1957 - Cinq taches jaunes dans la diagonale du carré d’ombre. Cinq coings mûrs encore suspendus aux branches. Le poids des fruits et le duveteux des feuilles. L’attention soutenue du peintre dans cette lumière d’automne - ni trop forte, ni trop faible - inscrite dans la densité de la matière picturale, serrée et granuleuse, précise jusqu’à l’arête des nervures, à l’aspect à peine racornit du feuillage sous la première gelée, à l’entaille qui fend la peau et découvre la chair.

1960 - La lumière froide de ce début de printemps caresse au loin les reliefs d’une ville qui s’étend, par delà le verger et les corps de bâtiments de la ferme. Sur la terrasse au sol rose, replié dans un manteau de laine, une enfant a étalé le mobilier miniature d’une maison de poupée. Absorbée par son jeu, sait-elle qu’elle réinvente les gestes du monde qui, derrière le parapet de ciment gris, couve dans la plaine ?

1963 - Une pièce aux murs lavande délavée, comme celles que l'on trouve encore dans ces vieilles bâtisses familiales, dans les parties reculées des étages où personne ne va plus que rarement. Aux angles arrondis, le temps a passé sur la chaux : ça et là, des auréoles brunâtres, des archipels de salpêtre rongent la surface mate.
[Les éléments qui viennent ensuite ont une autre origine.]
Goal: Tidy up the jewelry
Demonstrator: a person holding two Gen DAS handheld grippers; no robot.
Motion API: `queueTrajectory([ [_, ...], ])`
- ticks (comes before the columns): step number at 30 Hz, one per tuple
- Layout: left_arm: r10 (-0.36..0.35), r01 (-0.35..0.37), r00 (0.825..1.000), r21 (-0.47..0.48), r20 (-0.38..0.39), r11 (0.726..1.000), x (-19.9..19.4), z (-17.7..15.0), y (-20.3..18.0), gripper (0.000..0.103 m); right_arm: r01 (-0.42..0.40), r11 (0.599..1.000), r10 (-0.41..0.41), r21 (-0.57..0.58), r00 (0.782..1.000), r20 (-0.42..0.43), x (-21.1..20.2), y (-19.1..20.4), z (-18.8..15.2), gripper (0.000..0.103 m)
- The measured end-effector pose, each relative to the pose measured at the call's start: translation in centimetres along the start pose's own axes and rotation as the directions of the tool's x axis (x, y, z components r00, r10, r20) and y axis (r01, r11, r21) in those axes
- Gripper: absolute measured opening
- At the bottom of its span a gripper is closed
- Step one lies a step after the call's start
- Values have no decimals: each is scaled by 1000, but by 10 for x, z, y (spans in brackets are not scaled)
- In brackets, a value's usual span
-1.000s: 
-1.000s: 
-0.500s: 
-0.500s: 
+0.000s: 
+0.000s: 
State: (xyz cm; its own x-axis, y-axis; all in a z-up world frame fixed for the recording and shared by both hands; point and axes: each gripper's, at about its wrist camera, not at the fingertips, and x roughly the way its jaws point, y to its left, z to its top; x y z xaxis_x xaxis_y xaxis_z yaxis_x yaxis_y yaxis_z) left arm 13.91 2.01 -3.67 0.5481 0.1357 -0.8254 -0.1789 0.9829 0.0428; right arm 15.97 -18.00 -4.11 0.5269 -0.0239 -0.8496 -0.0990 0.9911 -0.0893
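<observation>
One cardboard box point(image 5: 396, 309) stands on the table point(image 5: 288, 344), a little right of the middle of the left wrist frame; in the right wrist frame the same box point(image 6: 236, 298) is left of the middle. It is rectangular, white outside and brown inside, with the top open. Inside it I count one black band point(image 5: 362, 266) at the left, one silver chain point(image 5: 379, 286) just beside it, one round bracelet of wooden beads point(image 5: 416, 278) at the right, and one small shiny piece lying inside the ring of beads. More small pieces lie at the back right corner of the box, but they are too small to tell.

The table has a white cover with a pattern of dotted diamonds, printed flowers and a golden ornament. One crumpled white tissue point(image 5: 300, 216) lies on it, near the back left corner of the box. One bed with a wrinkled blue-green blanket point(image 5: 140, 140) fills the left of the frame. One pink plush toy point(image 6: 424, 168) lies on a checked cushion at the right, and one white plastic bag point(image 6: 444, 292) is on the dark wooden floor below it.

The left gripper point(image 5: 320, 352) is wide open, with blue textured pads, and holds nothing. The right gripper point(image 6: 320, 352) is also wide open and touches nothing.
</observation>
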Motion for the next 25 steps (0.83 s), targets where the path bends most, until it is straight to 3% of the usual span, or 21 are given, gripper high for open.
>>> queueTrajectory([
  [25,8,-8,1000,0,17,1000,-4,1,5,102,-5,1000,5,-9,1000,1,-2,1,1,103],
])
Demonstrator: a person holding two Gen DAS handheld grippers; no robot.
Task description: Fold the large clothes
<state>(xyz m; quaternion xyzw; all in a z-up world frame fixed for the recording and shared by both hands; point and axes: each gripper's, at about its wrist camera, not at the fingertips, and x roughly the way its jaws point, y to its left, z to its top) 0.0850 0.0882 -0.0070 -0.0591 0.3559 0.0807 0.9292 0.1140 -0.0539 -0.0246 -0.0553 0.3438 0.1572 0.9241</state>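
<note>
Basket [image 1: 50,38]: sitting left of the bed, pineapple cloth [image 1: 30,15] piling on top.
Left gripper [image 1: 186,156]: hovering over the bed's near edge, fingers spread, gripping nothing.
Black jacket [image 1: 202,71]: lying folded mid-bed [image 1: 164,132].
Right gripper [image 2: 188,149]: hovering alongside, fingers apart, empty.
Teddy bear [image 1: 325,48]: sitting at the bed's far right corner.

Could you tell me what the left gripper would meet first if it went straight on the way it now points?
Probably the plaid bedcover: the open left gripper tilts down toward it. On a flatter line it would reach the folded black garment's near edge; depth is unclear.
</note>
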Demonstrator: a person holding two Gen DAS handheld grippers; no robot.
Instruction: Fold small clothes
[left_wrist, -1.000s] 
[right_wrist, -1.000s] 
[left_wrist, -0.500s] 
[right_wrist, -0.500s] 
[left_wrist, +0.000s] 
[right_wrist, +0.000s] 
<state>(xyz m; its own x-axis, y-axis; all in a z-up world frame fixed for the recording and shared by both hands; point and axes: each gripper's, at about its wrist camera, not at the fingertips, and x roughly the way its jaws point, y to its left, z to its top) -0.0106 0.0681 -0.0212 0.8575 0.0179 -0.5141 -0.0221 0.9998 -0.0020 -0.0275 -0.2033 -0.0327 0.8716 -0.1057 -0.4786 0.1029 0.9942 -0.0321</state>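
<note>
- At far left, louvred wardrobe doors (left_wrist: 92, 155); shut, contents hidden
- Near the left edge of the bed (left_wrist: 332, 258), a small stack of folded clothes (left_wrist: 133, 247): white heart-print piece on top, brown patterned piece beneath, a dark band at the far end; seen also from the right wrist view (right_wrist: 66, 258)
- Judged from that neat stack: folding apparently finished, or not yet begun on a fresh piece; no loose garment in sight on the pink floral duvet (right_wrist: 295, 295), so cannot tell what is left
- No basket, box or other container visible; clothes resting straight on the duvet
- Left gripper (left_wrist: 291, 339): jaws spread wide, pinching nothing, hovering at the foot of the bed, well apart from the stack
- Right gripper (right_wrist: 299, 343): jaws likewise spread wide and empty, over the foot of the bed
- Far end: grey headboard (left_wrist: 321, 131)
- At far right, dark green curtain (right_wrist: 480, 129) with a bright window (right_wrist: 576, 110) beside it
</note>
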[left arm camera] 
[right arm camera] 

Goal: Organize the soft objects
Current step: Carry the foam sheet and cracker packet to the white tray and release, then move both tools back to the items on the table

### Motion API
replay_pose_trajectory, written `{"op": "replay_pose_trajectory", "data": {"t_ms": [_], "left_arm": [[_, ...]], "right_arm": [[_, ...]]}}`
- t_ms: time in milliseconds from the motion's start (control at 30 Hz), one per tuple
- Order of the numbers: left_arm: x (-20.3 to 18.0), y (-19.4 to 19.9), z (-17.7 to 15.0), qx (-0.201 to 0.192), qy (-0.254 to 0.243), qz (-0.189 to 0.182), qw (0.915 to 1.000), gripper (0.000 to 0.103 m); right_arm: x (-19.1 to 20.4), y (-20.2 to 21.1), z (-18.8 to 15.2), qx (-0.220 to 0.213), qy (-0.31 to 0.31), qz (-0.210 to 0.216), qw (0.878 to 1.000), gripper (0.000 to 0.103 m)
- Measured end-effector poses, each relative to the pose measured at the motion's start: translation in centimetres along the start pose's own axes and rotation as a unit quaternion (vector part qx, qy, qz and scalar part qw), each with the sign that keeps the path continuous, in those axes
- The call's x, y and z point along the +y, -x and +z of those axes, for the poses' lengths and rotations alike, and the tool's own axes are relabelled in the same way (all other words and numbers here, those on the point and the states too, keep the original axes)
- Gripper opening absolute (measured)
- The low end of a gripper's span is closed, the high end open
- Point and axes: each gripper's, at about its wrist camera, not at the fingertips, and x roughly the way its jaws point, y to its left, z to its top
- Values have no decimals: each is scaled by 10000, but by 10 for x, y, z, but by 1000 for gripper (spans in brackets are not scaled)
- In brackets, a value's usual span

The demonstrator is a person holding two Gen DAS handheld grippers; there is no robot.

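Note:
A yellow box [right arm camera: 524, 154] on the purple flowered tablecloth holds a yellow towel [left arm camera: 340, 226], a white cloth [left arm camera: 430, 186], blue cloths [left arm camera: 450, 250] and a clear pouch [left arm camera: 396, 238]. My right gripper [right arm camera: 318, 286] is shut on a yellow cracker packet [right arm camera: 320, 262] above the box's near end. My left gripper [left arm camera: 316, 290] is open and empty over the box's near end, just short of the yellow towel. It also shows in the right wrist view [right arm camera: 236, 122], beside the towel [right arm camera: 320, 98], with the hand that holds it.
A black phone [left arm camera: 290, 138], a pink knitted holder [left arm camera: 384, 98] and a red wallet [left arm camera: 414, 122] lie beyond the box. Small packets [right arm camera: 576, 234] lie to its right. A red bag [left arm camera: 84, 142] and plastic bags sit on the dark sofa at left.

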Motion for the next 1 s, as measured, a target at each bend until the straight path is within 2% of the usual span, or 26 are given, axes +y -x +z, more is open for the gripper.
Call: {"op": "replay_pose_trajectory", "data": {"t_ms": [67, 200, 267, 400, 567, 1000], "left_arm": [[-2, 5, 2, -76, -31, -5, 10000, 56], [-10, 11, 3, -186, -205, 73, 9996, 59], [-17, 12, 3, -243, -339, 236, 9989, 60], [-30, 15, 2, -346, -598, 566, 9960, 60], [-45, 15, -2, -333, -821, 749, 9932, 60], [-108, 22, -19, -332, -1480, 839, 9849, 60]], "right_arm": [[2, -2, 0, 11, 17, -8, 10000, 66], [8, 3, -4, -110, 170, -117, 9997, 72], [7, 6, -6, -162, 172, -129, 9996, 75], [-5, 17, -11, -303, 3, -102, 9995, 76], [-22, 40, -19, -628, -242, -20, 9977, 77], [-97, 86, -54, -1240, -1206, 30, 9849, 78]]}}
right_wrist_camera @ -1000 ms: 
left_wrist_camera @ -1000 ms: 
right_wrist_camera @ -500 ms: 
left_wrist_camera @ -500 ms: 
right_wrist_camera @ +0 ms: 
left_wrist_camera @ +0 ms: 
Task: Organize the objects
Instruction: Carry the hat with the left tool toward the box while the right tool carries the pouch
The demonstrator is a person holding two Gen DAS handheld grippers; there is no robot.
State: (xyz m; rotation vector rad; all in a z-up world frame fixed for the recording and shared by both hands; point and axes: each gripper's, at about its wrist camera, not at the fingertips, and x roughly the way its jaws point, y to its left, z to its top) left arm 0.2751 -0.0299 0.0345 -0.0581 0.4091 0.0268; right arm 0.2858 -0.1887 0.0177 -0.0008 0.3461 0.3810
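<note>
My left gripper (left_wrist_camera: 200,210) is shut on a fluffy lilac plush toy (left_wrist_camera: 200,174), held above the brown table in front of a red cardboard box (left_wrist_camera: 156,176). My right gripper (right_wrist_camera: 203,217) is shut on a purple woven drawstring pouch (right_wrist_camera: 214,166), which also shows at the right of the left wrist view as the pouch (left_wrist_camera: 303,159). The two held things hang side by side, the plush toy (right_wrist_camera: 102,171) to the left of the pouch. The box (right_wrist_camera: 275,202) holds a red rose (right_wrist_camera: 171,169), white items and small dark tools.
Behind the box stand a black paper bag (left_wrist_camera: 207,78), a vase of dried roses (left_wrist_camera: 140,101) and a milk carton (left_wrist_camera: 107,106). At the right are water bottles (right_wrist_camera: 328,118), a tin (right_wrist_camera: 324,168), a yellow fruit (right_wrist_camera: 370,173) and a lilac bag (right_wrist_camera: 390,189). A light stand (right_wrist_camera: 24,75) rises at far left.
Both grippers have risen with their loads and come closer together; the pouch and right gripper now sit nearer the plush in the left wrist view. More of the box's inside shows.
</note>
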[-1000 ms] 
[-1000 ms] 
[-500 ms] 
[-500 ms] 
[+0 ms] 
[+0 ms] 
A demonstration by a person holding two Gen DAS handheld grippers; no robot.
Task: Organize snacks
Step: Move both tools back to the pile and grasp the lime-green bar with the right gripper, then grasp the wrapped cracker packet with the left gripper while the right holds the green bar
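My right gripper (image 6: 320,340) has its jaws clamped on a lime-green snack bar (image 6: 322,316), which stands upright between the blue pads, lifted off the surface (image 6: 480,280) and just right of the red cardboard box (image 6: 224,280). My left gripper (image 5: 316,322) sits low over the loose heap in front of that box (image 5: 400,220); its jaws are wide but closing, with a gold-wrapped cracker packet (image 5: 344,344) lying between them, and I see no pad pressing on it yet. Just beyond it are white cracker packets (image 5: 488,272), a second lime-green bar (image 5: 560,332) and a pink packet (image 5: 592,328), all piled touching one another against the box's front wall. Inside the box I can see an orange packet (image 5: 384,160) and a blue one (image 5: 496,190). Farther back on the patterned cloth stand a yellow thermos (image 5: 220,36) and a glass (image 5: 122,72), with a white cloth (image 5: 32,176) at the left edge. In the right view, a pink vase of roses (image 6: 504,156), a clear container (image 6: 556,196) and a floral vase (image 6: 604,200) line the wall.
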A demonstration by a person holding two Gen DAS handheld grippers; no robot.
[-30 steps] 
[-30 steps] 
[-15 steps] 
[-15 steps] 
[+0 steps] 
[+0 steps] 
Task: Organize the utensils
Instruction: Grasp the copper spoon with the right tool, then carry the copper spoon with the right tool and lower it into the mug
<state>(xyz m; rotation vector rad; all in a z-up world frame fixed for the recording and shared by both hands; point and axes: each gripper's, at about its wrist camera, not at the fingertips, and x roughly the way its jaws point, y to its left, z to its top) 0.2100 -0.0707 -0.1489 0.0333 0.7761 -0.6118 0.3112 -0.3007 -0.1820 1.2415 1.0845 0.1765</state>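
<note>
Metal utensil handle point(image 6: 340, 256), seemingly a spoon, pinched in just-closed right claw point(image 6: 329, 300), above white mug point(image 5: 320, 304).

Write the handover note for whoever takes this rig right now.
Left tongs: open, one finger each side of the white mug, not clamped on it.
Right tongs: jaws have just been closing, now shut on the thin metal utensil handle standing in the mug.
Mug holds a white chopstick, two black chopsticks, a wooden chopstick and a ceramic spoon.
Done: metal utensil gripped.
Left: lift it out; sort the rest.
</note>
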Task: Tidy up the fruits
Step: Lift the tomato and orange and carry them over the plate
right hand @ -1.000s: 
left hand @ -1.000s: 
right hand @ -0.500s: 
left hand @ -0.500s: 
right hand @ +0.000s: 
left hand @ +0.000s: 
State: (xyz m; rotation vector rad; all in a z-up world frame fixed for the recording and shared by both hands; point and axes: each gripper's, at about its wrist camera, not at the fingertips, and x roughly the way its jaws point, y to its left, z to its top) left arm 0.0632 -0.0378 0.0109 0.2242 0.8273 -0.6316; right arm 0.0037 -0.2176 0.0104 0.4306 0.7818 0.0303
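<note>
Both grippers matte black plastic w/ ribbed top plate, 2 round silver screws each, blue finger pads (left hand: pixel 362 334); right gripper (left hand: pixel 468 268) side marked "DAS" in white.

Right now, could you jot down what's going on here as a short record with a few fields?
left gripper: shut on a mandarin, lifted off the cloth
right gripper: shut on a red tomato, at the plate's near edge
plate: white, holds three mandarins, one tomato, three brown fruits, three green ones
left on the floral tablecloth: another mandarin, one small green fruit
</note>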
Parfois y traînent, dans la pénombre, sous l’ange coupant des vieux miroirs, des fantômes que croisent, étonnés, les occupants des lieux pour peu que, poussant une porte à l'improviste, ils surprennent celle qui jadis occupa la chambre.

1965 – Un petit bouquet d’oeillets blancs, installé dans un verre de cuisine ordinaire, déposé sur l’éclat d’une nappe de coton ou de lin dépliée. Deux ou trois fleurs en fait, ramassées au jardin et posées là, dans ce récipient de fortune pour ne pas qu’elles flétrissent trop vite. Fragilité mousseuse des pétales, que la coupure brutale de la tige retranche au monde. Déjà la pénombre gagne dans le silence de la pièce. Le blanc s'éteint et la main qui poussera le bouton de l’interrupteur, lançant les feux d’un soleil électrique, n’y peut plus rien.